Cheeney's will be "Snips Apache Hunter"; call name "Cheeney" (which is the Jicarilla Apache word for dog).


----------



## Northwoods10 (Nov 22, 2010)

SubMariner said:


> Is Remi part of his kennel name, or is it "Main Creek's No Rest for the Wicked"? And his call name is "Remi"?
> 
> For example, Zio is "Ricochet's Iroquois Hunter"; call name "Zio" (which is the Iroquois word for dog, btw). AKC doesn't have his call name as part of his registered name.
> 
> Cheeney's will be "Snips Apache Hunter"; call name "Cheeney" (which is the Jicarilla Apache word for dog).


I wasn't sure how I was going to do that yet. I will probably just leave Remi off, and the Registered name will be "Main Creeks No Rest For The Wicked" call name, Remi. 

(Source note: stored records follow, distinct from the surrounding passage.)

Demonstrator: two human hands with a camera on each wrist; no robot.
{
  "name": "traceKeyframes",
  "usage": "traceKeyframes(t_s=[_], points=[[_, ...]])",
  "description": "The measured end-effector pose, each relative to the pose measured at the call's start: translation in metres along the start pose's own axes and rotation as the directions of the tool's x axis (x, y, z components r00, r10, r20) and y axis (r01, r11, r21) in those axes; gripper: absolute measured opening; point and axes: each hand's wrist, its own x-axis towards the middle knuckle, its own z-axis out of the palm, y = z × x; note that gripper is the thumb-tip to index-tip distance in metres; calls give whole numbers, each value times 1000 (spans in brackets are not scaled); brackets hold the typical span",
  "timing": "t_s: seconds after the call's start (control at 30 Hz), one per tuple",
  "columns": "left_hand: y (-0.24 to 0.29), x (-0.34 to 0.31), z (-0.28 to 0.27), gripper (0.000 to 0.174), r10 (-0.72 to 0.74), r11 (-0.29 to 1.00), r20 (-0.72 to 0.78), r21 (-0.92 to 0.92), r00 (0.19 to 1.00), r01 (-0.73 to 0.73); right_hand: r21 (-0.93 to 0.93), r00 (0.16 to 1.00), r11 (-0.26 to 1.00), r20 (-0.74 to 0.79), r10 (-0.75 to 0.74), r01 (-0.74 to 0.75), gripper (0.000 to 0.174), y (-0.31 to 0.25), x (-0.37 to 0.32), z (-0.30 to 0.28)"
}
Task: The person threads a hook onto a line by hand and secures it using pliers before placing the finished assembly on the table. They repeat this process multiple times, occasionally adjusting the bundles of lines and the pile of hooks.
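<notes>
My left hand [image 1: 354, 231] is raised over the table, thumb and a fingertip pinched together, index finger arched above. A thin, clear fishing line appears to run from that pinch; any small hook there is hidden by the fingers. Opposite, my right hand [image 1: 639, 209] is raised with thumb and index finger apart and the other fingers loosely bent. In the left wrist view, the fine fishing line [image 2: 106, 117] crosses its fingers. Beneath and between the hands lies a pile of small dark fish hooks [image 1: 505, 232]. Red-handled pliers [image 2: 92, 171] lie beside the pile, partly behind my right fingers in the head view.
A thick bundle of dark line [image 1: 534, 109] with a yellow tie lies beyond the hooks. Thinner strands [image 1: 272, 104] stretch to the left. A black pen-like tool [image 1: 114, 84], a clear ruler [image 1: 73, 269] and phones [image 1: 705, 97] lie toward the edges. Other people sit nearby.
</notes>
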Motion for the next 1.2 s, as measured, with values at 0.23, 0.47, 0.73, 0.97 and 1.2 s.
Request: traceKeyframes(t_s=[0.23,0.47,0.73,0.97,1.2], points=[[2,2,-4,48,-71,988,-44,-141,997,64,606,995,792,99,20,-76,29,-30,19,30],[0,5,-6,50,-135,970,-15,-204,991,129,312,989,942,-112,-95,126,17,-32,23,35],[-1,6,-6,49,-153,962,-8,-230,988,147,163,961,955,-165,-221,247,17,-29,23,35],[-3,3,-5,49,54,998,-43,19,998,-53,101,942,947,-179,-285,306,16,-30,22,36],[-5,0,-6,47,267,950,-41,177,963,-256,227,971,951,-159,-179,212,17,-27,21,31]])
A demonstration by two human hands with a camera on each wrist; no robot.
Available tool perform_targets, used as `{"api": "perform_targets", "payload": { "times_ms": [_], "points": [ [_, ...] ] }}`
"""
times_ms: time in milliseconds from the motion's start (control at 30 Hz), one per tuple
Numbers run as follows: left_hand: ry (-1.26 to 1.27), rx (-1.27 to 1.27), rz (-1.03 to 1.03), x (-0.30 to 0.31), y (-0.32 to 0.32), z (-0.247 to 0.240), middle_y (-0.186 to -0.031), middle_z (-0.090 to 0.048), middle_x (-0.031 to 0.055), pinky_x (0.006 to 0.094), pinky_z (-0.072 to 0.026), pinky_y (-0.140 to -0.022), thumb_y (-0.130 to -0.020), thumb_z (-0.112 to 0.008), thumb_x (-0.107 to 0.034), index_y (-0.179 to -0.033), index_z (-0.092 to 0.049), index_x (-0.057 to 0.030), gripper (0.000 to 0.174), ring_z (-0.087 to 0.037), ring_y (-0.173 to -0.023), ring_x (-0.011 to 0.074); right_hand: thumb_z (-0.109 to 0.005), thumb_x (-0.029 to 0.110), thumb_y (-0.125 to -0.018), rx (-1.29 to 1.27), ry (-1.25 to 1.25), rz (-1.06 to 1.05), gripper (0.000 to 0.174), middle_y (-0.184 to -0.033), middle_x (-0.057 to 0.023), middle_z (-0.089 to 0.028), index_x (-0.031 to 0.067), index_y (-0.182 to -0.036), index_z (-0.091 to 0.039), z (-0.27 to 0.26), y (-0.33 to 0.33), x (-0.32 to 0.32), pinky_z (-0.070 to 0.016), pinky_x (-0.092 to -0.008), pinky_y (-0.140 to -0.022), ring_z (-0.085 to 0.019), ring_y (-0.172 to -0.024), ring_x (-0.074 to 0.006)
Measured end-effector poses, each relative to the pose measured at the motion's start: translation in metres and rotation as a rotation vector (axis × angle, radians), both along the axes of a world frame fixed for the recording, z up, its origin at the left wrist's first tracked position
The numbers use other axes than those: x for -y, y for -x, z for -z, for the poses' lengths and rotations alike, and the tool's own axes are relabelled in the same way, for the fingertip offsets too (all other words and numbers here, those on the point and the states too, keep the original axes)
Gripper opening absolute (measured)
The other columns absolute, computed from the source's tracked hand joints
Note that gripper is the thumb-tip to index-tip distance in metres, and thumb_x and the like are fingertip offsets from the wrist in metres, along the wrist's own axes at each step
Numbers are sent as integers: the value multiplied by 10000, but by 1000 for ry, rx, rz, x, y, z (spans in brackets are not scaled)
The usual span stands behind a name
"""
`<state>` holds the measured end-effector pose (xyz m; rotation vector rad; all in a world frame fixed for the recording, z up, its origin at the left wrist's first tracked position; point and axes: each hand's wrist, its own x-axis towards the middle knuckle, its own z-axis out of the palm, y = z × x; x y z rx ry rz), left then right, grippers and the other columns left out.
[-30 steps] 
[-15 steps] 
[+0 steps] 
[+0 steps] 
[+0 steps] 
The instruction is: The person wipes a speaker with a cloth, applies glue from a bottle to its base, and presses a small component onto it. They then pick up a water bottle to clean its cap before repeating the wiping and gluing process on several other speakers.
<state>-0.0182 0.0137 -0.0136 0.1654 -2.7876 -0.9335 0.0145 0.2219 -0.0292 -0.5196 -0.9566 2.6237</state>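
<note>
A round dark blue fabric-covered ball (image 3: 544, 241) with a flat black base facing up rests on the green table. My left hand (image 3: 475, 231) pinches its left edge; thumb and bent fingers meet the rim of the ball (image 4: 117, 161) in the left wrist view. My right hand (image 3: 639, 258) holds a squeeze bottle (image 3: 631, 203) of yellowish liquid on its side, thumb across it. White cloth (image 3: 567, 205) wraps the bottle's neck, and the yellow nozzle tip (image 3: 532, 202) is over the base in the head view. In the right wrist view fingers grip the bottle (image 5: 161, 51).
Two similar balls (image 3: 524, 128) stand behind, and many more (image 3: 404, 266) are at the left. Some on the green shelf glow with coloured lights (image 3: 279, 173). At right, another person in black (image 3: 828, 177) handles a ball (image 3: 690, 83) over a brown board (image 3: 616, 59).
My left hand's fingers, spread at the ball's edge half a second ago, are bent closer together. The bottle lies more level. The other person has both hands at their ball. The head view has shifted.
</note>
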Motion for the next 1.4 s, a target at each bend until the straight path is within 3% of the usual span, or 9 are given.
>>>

That would save me $10 too and not require the extra spaces! :wink:


----------



## chowder (Sep 7, 2008)

Great name! I always had the hardest time coming up with the name for the AKC papers. Even without the papers, my guys have sometimes gone thru a few names before we settled on one. I can see why you waited 8 months! I actually didn't realize you could hang on to the papers and wait that long. That's a good thing to know for those of us who are so indecisive.


----------



## CorgiPaws (Mar 31, 2009)

Great name!
I hate coming up with registered names, they all sound so silly to me I just can't take them seriously. 
I have a list that go with our "velcro danes" theme, and so now it's just a matter of pulling one out of the bag, attaching a kennel name to it and ta daaaa done! I'm not sure what I'm gonna do with the handful I have picked out are taken up.


----------



## Scarlett_O' (May 19, 2011)

LOVE the name!!!!:biggrin:


----------



## Northwoods10 (Nov 22, 2010)

chowder said:


> Great name! I always had the hardest time coming up with the name for the AKC papers. Even without the papers, my guys have sometimes gone thru a few names before we settled on one. I can see why you waited 8 months! I actually didn't realize you could hang on to the papers and wait that long. That's a good thing to know for those of us who are so indecisive.


He was born 7/3/2010 and I have until August 25, 2011 to send it in at normal price. If I wait longer than that there is a fee. 

I wanted to wait until I had a good feel of his personality and make sure the name had some meaning!!


----------



## Janet At Nutro (Mar 11, 2011)

I think it's a great name!


----------